Aside from her concert tours, Yaw performed frequently at public events throughout the Los Angeles area during the 1910s and 1920s, among them the opening of the Los Angeles Aqueduct on November 5, 1913, where she sang a composition of her own entitled "California, Hail the Waters!" Much of her work was in aid of charitable causes, and under the auspices of the Lark Ellen League she give concerts in hospitals, homes, and jails. She was especially supportive of organizations that helped poor or homeless children, such as the Day Nursery of the Daughters of the King in Los Angeles, which provided day care for children of working single mothers. The charity with which she was most closely associated was the Los Angeles Newsboys' Home, which was established in 1890 as a residence for indigent and homeless boys, and which in 1894 was formally renamed the Lark Ellen News and Working Boys' Home (later simply the Lark Ellen Home for Boys). She continued to support the home with annual benefit concerts and other assistance for the rest of her life.

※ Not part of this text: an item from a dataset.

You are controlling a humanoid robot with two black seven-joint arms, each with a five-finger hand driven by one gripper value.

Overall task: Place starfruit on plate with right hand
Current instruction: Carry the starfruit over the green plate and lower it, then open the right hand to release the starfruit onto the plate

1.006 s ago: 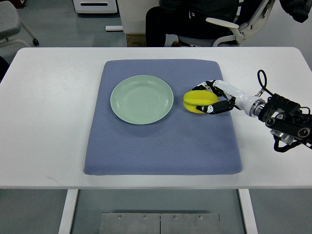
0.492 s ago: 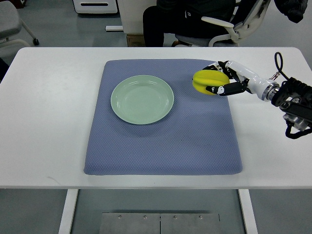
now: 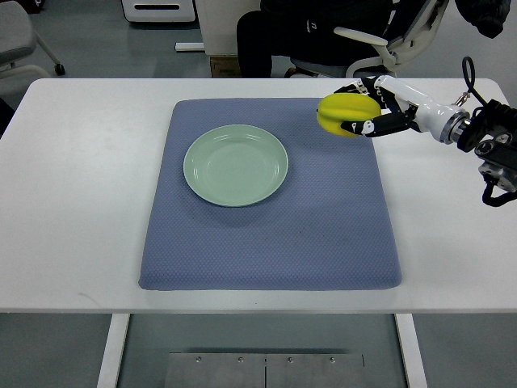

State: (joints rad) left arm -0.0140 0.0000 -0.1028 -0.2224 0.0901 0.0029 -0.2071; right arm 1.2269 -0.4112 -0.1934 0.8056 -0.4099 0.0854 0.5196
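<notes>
Top view shows the right hand [image 3: 367, 105] reaching in from the right edge, its fingers [image 3: 361, 127] curled around a yellow starfruit [image 3: 341, 113] and holding it clear of the surface. Hand and fruit hang over the far right corner of a blue-grey mat [image 3: 266, 234]. Well to the left of the hand and slightly nearer the robot, a pale green plate [image 3: 235, 165] lies on the mat with nothing on it. Under the mat is a white table [image 3: 73, 202]. Beyond the hand, past the table's far edge, a seated person [image 3: 291, 32] is partly visible in an office chair [image 3: 388, 40].
</notes>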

In Covina, Lark Ellen Avenue, Lark Ellen elementary school, and Lark Ellen station (on the Pacific Electric Railway) were named in her honor. Lark Ellen Towers, a high-rise apartment building and sometime nursing home, was demolished in 1997 and replaced by Lark Ellen Village, an affordable housing and retirement complex.

===Private life===
In later life, Yaw was a Republican and a Christian Scientist. She was married twice, first in 1907 to Vere Goldthwaite, a Nebraska-born Boston lawyer, who died in 1912; then, in 1920, to Franklin D. Cannon, a pianist and music teacher, who accompanied on her concert tours in the 1920s. They divorced in 1935.

Yaw died of jaundice on September 9, 1947, just shy of her 78th birthday. She was buried at Rose Hills Memorial Park near Whittier, California. After her death, her memoirs, entitled The Song of the Lark, were reportedly in the hands of her student Altamirano, who was preparing them for publication, but they were not published and have not been found; he died in 1986.